Intercurre con neumonía Klebsiella pneumoniae carbapenemasa (KPC) a los 15 días de internación. Se instaura esquema antibiótico: colistina IV 150 mg/día, meropenem IV 3 Gr/día y vancomicina IV 2 Gr/día, evolucionando desfavorablemente por falla renal progresiva secundaria a injuria a colistin. Se habla con familiares y se decide no progresar con medidas invasivas, priorizando confort. El paciente fallece luego del mes de internación. El Servicio de Farmacia recibió y analizó la RAM, asignando causalidad por algoritmo de Naranjo con resultado: probable. Este caso se ha notificado al Centro de Farmacovigilancia correspondiente.
DISCUSIÓN
El uso de IPCIs ofrece una estrategia innovadora para el tratamiento de determinados tumores. PBZ es un anticuerpo monoclonal aprobado para tratamiento de MM metastásico no resecable y como adyuvante en tumores de células no pequeñas de pulmón y, si bien en su prospecto se advierte la aparición de varios irAEs, no se menciona en el mismo la aparición de eventos o exacerbaciones de MG6. Contrariamente los reportes de eventos relacionados a MG por PBZ han ido en aumento en el último tiempo aunque la evidencia disponible es ciertamente escasa7,8,9. El primer caso fatal de MG inducida por PBZ es descrito por Zimmer y col.4 y ocurrió en un estudio de carácter multicéntrico y retrospectivo que evaluó la seguridad de tratamiento anti PD-1 en 496 pacientes tratados con nivolumab o PBZ donde una paciente oncológica de 69 años desarrolló dificultad respiratoria, ptosis y diplopía luego de su tercera infusión de PBZ. Recibió tratamiento de corticoides IV en altas dosis (metilprednisolona 1 gramo/día) con posterior tapering VO de 60 mg/día, piridostigmina VO 60 mg/día y cinco ciclos de plasmaféresis sin buena respuesta, perdiendo consecuentemente su autonomía motriz, su capacidad de habla y deglución, obitando a los cuatro meses de su ingreso. La paciente tuvo laboratorio negativo para ACRA por lo que se la diagnosticó como MG seronegativa. A diferencia de este caso, nuestro paciente presentó sintomatología compatible a MG luego de la segunda infusión IV de PBZ y fue tratado con un esquema farmacológico de menor dosis de corticoides, mayor dosis de piridostigmina (que fue suspendida luego por mala tolerancia clínica) y no se le realizó ningún ciclo de plasmaféresis. Otro punto, respecto a la paciente de Zimmer y col., se da en que la serología para MG fue positiva para ACRA y no se describe como reportado la causalidad en la paciente. En nuestro caso el Servicio de Farmacia asignó causalidad por algoritmo de Naranjo con resultado: probable.

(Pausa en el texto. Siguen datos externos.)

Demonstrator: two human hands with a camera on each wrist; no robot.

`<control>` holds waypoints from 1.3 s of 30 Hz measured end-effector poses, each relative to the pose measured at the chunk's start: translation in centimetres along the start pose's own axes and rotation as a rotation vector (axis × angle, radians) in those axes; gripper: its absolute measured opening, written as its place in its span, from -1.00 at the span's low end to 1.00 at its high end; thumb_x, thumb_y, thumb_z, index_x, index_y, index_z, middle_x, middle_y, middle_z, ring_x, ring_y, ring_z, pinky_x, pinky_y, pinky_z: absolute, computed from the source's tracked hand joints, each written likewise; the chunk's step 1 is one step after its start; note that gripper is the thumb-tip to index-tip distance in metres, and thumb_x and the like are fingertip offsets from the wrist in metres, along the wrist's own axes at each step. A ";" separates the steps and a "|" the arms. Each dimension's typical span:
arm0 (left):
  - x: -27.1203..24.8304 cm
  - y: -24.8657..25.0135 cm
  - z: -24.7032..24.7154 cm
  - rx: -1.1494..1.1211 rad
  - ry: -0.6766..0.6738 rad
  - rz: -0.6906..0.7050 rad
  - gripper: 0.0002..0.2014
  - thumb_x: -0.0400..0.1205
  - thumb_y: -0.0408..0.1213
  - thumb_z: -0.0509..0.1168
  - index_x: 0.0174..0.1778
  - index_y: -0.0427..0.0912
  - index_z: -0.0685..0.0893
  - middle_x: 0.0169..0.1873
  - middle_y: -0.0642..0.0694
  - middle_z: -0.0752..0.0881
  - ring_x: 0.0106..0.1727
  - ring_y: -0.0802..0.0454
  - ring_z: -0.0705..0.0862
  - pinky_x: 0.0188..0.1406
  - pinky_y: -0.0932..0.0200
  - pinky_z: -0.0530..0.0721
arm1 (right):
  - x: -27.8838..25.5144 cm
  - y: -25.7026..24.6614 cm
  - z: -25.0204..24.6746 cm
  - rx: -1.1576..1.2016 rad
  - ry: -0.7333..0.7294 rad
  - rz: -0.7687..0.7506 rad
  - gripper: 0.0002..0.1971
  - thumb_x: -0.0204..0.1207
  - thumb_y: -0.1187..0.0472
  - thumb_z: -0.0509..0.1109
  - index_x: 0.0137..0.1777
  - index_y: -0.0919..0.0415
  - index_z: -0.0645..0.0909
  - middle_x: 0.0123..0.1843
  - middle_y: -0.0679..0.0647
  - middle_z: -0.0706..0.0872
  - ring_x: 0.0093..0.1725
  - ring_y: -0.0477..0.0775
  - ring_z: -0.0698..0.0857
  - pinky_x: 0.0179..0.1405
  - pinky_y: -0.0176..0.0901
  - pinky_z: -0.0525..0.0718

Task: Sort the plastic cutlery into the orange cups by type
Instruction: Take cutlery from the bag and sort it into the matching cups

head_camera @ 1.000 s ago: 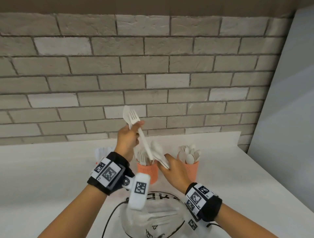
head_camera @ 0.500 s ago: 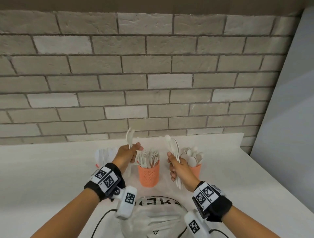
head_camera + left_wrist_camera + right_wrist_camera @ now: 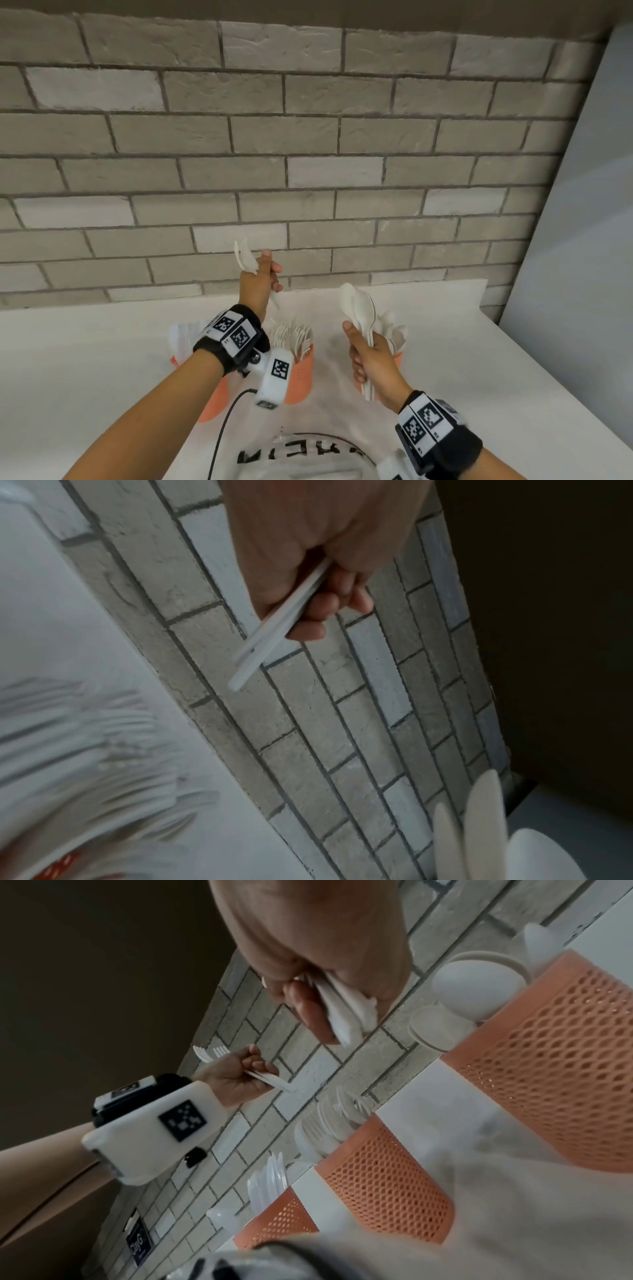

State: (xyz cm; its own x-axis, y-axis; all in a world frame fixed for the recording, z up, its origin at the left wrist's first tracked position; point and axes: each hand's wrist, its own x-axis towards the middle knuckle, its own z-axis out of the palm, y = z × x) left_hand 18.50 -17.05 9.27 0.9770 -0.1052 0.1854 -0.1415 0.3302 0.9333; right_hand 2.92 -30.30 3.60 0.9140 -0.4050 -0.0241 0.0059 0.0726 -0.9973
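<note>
My left hand [image 3: 259,279] is raised above the cups and grips two white forks [image 3: 245,257] by their handles [image 3: 278,626], tines up. My right hand [image 3: 368,356] grips a bundle of white spoons [image 3: 358,308], bowls up, just in front of the right orange cup [image 3: 555,1056], which holds spoons [image 3: 476,985]. The middle orange cup [image 3: 303,373] is full of forks [image 3: 294,337]. The left orange cup [image 3: 212,401], partly hidden by my left wrist, holds knives [image 3: 180,339].
The cups stand in a row on a white table [image 3: 85,377] close to a brick wall [image 3: 308,171]. A clear bag with black lettering [image 3: 298,457] and a black cable [image 3: 222,428] lie near me. A grey panel [image 3: 582,240] closes the right side.
A second ago the hands were together over the middle cup with the cutlery mixed. They have parted: the left went up with the forks, the right moved right with the spoons.
</note>
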 end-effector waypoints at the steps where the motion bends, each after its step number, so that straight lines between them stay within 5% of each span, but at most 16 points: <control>1: 0.5 -0.3 0.3 0.007 -0.020 -0.003 -0.72 0.70 -0.18 0.16 -0.34 -0.13 0.51 -0.55 0.02 0.52 -0.69 0.24 0.39 -0.63 0.34 0.51 | 0.1 0.0 0.0 0.003 0.007 0.003 -0.69 0.59 0.03 0.31 -0.30 0.16 0.37 -0.67 -0.10 0.30 -0.73 -0.15 0.24 -0.71 -0.34 0.25; 6: 1.3 -2.7 1.4 0.118 -0.120 -0.051 -0.66 0.69 -0.17 0.16 -0.42 -0.16 0.50 -0.55 0.02 0.52 -0.71 0.26 0.39 -0.61 0.36 0.56 | 0.6 0.4 -0.1 0.002 0.033 0.009 -0.69 0.59 0.04 0.31 -0.33 0.14 0.38 -0.66 -0.08 0.30 -0.72 -0.15 0.25 -0.70 -0.33 0.24; 14: 1.2 -6.2 0.7 0.405 -0.261 -0.181 -0.91 0.58 -0.38 0.34 -0.10 -0.23 0.54 -0.39 -0.14 0.55 -0.54 0.09 0.56 -0.50 0.34 0.62 | 1.2 0.8 -0.6 -0.010 0.078 0.022 -0.65 0.58 0.03 0.32 -0.37 0.14 0.35 -0.67 -0.10 0.31 -0.72 -0.15 0.26 -0.69 -0.30 0.25; 17: 1.2 -6.2 0.5 0.438 -0.207 -0.087 -0.67 0.52 -0.51 0.37 0.09 -0.16 0.43 -0.22 -0.14 0.57 -0.45 0.00 0.58 -0.58 0.45 0.57 | 1.3 1.0 -0.5 0.009 0.083 0.038 -0.63 0.58 0.02 0.32 -0.41 0.12 0.34 -0.68 -0.10 0.31 -0.72 -0.14 0.26 -0.68 -0.31 0.25; 20: 1.3 -6.0 0.1 0.526 -0.230 0.072 -0.66 0.51 -0.54 0.34 0.06 -0.08 0.45 -0.17 -0.12 0.57 -0.35 -0.08 0.61 -0.37 0.24 0.67 | 1.3 1.1 -0.1 0.021 0.079 0.044 -0.60 0.58 0.02 0.32 -0.43 0.12 0.33 -0.69 -0.10 0.31 -0.73 -0.13 0.27 -0.69 -0.33 0.26; 23: 0.8 -5.8 -0.1 0.796 -0.287 0.277 -0.93 0.61 -0.36 0.26 -0.02 -0.13 0.56 -0.19 -0.13 0.64 -0.21 -0.18 0.65 -0.18 0.06 0.59 | 1.2 0.9 0.1 0.022 0.073 0.035 -0.60 0.59 0.03 0.31 -0.43 0.13 0.33 -0.69 -0.09 0.32 -0.73 -0.14 0.28 -0.70 -0.34 0.28; 26: 0.2 -5.8 -0.3 1.098 -0.326 0.385 -0.71 0.71 -0.20 0.09 -0.05 -0.33 0.62 -0.13 -0.26 0.66 -0.12 -0.19 0.64 -0.17 0.11 0.52 | 1.1 0.8 0.0 0.027 0.073 0.024 -0.61 0.59 0.03 0.31 -0.42 0.14 0.34 -0.71 -0.11 0.33 -0.74 -0.14 0.29 -0.70 -0.33 0.29; 35: -0.5 -5.7 -1.0 1.508 -0.399 0.085 -0.61 0.74 -0.17 -0.07 0.21 -0.36 0.54 0.25 -0.26 0.57 0.29 -0.20 0.52 0.31 -0.07 0.45 | 0.6 0.7 -0.1 0.025 0.070 0.011 -0.62 0.59 0.02 0.30 -0.41 0.12 0.34 -0.70 -0.11 0.32 -0.74 -0.14 0.29 -0.69 -0.33 0.29; 39: -0.6 -6.2 -2.0 1.389 -0.488 0.073 -0.55 0.72 -0.30 0.01 0.55 -0.29 0.23 0.54 -0.25 0.31 0.51 -0.17 0.36 0.50 0.00 0.35 | 0.5 0.5 0.0 0.023 0.066 0.005 -0.64 0.59 0.02 0.30 -0.40 0.12 0.36 -0.70 -0.11 0.33 -0.73 -0.14 0.30 -0.69 -0.33 0.29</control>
State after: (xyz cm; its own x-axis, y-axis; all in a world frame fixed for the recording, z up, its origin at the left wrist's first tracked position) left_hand 19.16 -17.11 2.77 0.8517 -0.5201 0.0638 -0.4984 -0.7666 0.4048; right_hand 3.41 -30.44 3.09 0.8853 -0.4638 -0.0346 0.0112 0.0956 -0.9954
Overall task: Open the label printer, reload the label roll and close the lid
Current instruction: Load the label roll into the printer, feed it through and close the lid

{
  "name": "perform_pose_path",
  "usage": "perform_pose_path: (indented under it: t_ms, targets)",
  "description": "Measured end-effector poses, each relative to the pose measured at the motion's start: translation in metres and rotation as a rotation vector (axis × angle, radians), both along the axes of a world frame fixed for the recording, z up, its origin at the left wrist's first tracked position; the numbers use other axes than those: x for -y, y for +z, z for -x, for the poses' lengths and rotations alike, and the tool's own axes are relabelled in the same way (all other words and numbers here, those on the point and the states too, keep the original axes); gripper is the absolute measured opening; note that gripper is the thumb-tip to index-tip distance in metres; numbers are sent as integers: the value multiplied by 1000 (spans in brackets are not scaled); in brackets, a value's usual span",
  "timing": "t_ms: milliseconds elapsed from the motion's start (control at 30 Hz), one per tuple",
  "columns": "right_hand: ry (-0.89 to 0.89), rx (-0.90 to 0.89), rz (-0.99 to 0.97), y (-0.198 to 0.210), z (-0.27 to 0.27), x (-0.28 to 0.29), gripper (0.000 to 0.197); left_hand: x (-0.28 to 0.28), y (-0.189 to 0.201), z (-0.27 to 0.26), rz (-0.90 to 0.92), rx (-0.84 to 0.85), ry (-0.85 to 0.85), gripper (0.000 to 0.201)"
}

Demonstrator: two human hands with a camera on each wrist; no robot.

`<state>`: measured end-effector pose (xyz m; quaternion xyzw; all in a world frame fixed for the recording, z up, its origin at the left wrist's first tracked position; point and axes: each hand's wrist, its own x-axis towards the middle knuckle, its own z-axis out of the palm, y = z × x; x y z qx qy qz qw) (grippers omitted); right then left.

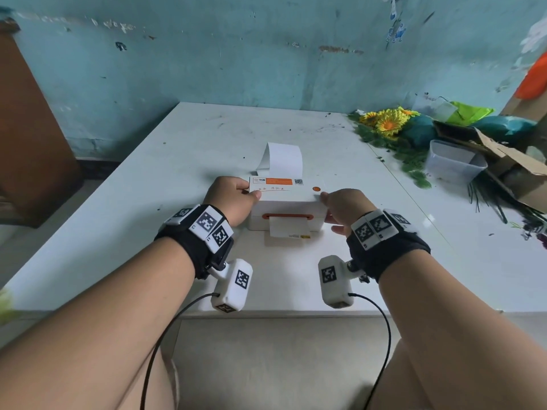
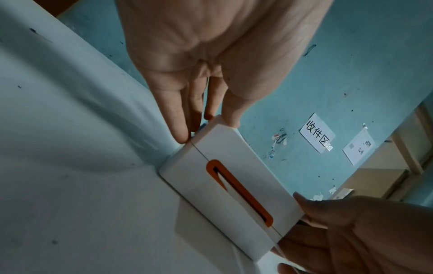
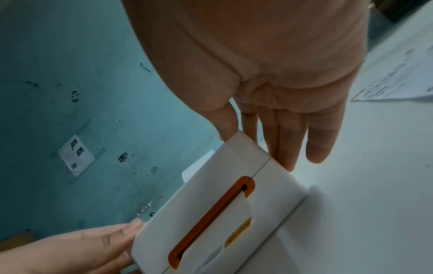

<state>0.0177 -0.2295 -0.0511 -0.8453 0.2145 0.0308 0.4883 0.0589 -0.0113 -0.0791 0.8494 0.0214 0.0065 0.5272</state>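
Around: artificial sunflowers (image 1: 384, 121), a clear plastic tub (image 1: 453, 161) and a cardboard box (image 1: 515, 170) lie well right of the grip; nothing blocks it.
Count: one label printer (image 1: 285, 202) (lid shut), one paper strip (image 1: 282, 159) behind, one label (image 1: 288, 227) out front.
Grip: left hand (image 1: 232, 199) and right hand (image 1: 344, 207) clasp the printer's sides on the white table (image 1: 148, 202), thumbs on the lid, fingers nearly straight.

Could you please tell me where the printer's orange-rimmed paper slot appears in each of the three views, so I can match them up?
Head: orange-rimmed paper slot lies level at centre, on the label printer's near face, between both hands.
Left wrist: it runs diagonally from centre toward the lower right.
Right wrist: it runs diagonally from centre right toward the bottom.
Shared landmark: the label strip hanging from the slot.
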Motion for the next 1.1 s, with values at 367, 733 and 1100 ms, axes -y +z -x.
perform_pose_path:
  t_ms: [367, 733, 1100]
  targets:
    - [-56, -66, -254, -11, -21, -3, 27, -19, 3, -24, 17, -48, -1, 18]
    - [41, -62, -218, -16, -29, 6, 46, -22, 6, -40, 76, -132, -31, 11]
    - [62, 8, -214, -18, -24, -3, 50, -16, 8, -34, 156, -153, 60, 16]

De lo anteriormente expuesto sería recomendable, poder contar con un historial farmacológico previo y actual de los pacientes que pueda ofrecer información útil para diferenciar causas dadas por medicamentos, interacciones y/o eventos adversos para obtener una visión más clara del cuadro fisiopatológico. Una historia clínica electrónica, integrada al sistema de salud podría ser una buena opción en la mejora para una evaluación consistente de riesgos y beneficios asociados a la terapia con PBZ al momento de indicarlo como línea de tratamiento dado al tipo de severidad de irAEs que pueden desprenderse con su uso.